Arles Photo Festival 2017 New Discovery Awardee Ester Vonplon shares her works as part of our Ideas on Talent, aimed at emerging photographers.
PW: Ester, thanks for taking the time to talk to us.
EV: Thank you for your interest in my work!
PW: Can you start by explaining how you came to working in the way that you do?
EV: I first left Switzerland to work for a film company in Berlin and after 2 years I enrolled in photography school. I loved to travel and take photographs of my journeys and daily life. From the very beginning I loved to experiment with the analogue material and take tons of photographs with different cameras and formats. After years collecting materials, I showed everything to Walter Keller, my mentor at that time, he told me to start working with large format to reduce the amount of images and to slow down in my working process. That was the beginning of what I’m doing now.
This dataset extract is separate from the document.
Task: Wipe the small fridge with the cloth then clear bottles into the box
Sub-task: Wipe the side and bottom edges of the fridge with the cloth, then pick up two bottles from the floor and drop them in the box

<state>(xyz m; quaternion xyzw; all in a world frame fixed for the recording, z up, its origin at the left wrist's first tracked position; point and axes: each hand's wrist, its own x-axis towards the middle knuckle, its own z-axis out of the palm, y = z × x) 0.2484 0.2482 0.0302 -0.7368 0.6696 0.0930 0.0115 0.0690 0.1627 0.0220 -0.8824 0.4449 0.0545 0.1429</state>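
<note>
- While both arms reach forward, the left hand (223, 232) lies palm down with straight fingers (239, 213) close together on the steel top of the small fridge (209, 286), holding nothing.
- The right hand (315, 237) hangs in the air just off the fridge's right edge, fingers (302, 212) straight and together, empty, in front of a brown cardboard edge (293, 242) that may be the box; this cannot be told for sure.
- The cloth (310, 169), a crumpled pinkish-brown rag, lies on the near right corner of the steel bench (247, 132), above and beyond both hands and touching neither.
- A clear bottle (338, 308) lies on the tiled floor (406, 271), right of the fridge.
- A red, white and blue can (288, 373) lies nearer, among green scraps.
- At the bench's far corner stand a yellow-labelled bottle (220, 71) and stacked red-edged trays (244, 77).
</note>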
PW: What are your interests in photography more generally?
EV: To be honest, I am not much interested in photography particularly. For my own work I use photography as a tool to create my images but photography itself interests me not too much. I am much more inspired by other art forms or literature, film, music.
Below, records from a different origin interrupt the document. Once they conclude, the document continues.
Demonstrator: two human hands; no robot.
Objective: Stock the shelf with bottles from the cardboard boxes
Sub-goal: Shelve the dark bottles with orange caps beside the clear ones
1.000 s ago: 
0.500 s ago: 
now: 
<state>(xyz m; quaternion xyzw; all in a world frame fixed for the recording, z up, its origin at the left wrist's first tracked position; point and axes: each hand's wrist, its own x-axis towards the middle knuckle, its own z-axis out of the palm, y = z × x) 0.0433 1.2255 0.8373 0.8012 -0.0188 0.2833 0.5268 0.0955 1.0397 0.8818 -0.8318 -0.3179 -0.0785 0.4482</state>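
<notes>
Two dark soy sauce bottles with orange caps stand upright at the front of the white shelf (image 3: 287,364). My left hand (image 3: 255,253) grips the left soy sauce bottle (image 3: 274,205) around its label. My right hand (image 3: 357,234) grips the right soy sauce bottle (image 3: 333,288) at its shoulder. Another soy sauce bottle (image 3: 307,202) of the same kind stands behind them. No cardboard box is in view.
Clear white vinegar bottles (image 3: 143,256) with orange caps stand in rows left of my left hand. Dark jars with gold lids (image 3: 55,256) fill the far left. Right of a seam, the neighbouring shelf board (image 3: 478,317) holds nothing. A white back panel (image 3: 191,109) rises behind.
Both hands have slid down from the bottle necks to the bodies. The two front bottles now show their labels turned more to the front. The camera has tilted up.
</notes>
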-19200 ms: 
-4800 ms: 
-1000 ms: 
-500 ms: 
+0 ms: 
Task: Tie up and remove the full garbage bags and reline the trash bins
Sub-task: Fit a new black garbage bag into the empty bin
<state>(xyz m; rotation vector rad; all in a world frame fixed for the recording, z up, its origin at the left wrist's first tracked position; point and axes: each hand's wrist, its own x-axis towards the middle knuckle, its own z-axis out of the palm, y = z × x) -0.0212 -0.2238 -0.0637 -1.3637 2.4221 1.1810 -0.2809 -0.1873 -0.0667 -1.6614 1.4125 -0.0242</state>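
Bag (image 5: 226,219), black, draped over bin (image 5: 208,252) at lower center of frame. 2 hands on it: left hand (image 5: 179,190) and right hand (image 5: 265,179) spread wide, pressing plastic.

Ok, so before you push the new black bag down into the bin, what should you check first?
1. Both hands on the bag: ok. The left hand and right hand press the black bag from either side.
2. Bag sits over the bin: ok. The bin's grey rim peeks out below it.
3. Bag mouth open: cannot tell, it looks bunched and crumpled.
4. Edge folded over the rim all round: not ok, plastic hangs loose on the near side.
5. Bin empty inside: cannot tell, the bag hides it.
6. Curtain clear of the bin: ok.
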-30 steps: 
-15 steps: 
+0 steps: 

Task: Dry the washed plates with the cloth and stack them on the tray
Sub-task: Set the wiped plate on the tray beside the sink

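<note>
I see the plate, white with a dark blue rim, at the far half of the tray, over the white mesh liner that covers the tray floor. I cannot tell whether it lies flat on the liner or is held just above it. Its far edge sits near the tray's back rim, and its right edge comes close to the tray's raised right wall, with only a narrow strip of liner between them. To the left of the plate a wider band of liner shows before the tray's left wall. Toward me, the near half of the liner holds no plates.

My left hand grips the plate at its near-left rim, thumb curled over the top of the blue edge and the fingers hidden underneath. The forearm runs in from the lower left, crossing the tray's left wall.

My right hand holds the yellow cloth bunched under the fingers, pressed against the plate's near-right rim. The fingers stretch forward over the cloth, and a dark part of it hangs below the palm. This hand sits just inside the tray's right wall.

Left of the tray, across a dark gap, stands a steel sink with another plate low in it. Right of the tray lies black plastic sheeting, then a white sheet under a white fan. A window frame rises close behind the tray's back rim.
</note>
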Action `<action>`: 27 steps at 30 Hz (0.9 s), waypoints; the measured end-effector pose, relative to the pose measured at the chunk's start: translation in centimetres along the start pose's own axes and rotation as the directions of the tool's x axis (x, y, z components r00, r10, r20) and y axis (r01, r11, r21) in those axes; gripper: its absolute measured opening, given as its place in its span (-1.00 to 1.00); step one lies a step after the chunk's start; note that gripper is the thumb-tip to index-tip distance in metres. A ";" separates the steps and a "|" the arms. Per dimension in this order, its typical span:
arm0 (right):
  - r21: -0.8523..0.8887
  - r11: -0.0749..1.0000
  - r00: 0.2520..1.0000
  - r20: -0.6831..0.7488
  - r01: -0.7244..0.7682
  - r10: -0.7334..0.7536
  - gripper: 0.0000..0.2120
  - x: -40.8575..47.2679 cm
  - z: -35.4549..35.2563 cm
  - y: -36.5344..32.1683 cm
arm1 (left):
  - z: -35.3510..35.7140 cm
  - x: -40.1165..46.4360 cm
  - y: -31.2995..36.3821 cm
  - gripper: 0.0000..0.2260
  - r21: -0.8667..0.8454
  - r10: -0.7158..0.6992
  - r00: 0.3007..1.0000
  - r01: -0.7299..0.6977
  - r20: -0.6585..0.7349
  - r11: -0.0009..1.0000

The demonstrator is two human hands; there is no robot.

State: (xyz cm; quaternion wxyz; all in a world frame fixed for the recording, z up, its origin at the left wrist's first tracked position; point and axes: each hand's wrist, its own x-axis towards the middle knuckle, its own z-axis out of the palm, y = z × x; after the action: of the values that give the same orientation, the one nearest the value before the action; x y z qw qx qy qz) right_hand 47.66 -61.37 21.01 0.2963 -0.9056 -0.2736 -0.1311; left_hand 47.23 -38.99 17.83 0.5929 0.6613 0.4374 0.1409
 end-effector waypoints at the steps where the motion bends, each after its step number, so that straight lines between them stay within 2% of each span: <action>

PW: I understand you moved from Berlin back to your hometown in the Swiss Alps where you reconnected with the Arctic landscape. Was your photography very different before this time?
EV: In the beginning when I first started photography, it was probably quite different in some ways and in others, not. If I compare the images I took 10 years ago there is a big difference, but somehow I see it more as a process to end up where I am now. To me, it feels more like I started at one point and have gotten more and more to the essence of what I do in a consistent way.
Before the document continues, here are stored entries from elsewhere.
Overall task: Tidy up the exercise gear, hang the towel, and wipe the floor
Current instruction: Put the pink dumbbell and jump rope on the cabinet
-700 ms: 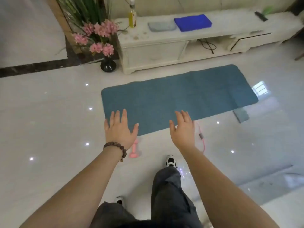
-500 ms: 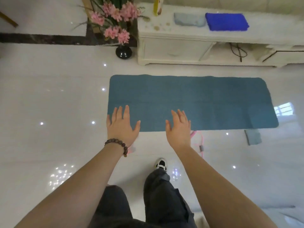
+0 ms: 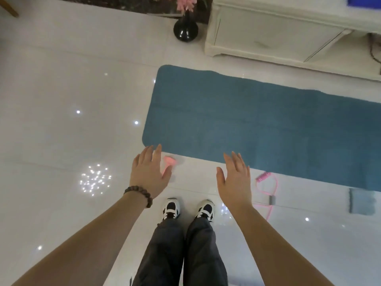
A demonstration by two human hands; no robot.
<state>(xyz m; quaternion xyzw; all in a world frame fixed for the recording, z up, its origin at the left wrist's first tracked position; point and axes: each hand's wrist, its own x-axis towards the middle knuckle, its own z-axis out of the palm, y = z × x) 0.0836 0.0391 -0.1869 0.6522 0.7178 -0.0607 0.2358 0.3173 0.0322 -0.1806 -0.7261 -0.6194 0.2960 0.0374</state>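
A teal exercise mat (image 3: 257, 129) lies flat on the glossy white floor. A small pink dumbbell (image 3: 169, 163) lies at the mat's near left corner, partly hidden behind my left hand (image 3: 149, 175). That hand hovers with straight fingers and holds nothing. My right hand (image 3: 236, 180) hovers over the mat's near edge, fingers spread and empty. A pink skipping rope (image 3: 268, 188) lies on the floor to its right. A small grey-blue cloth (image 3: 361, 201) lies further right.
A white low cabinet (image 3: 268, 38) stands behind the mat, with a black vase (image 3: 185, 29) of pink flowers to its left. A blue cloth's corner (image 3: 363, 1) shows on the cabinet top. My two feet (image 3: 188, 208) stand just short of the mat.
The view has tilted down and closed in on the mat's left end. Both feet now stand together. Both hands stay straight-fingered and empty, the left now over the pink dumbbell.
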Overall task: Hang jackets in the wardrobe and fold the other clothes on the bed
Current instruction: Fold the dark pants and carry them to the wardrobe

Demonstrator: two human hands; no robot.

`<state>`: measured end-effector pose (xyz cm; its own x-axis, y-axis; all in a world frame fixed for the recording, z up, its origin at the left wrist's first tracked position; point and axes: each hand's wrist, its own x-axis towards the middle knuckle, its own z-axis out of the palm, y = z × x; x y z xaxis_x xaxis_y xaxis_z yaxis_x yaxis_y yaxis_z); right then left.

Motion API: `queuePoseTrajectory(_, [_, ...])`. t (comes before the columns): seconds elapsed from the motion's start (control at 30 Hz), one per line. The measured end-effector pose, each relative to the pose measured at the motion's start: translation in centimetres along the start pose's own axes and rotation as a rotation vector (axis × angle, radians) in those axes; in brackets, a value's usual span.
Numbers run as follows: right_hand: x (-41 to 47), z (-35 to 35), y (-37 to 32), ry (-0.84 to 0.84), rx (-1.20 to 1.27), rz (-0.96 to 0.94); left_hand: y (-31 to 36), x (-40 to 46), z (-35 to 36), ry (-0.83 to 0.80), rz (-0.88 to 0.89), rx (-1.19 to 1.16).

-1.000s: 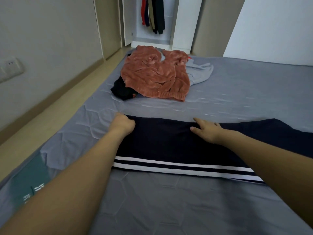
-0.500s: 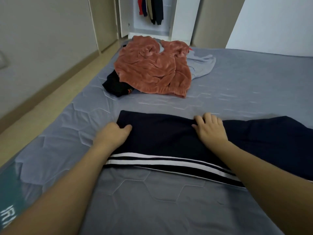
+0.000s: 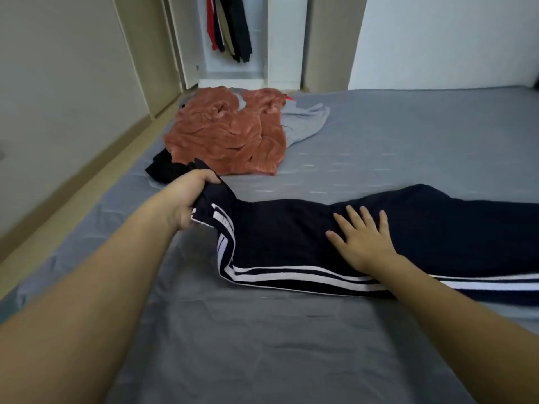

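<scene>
Navy track pants with white side stripes lie lengthwise across the grey bed. My left hand grips the pants' left end, bunched and lifted off the mattress. My right hand lies flat with spread fingers on the middle of the pants. Farther back a rust-coloured velvet garment is heaped over a grey garment and a black one. Beyond the bed the open wardrobe holds several hanging jackets.
A strip of beige floor runs along the bed's left side beside the wall. The bed's near part is bare grey mattress cover. A white wall stands at the back right.
My left hand has closed on the pants' left end and pulled it up and inward, crumpling it. My right hand has slid toward me and flattened on the fabric. The camera has tilted up.
</scene>
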<state>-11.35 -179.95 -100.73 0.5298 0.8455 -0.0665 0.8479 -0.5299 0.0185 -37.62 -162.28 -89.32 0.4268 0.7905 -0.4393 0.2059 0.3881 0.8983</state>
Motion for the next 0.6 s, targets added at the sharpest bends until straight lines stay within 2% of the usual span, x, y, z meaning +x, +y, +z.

PW: What is it about these landscapes and working in this way that interests you?
EV: I love to be out in hostile environments where society is not able to exist. It’s not only about the images, but it’s to do with the condition when you’re out there; even nature looks on the surface reduce to a minimum.
PW: Can you talk to us about the process of how you make your work? You work across a number of mediums, how do you decide which to use?
EV: For me photography or art all starts with a desire and a curiosity to create or explore something new out there – a very playful process. I love to experiment with all kind of formats and materials.
PW: The work seems to center on disappearing aspects of the landscape with you previously comparing the melting glaciers you saw as bodies being covered in white sheets after death. Is there an intentional element of death and transformation in the work?
EV: Yes and for that part I can see a link between my older work and the work I do at the moment. I am very interested in holding onto the disappearing. It’s probably the core of everything that interests me. Everything is always about disappearing. Life, memories, in the end it’s what it’s all about.
PW: Audio plays a part in your series Gletscherfahrt. What can an audience expect to hear when listening to it?
EV: While I was out there photographing the glaciers I was surprised by the sound. Glaciers are always moving and thats something you can hear as well. Up there on the mountain there’s lots of noise. In summer you have little insects flying around, the ice breaking, melting, airplanes crossing the Alps. All of this I recorded with some highly sensitive microphones and the Suisse musician Stephan Eicher took the records and wrote a 27 minutes long requiem for the glaciers. We worked out the form of the images in a book and a white vinyl record that got published in a small edition by b. frank books in Zurich.
PW: Your installation of the work as part of Arles Photo Festival included very large prints spanning the entire space of a long wall. Could you talk about your installation choice and what your desired reaction to installing in this way might be?
EV: For Arles, I worked on the idea of a big tableau of different conditions of ice. The wall was fading from left to the right the way ice is melting and reflects what is happening out there at the moment. The glaciers I was photographing for years are fading away, the ice on the most northern part of the world is disappearing. It’s a slow process and that fade I tried to transfer to the exhibition space. I’m also very interested in the reduction, abstraction in my own work so the wall ended with a blue color gradient of water. The second wall was a wallpaper with a stone dessert and a large rock in a remoted landscape – no ice, just a dessert of stones. It stands for what is left when the ice has gone.
PW: Finally, what’s next for you?
EV: I have some nice exhibitions coming up this year. These days I enjoy having all the snow outside my front door. To me it looks like a large white canvas and I feel like I’m trying to paint on the snow. Not sure it will be a new project but for sure it’s lots of fun.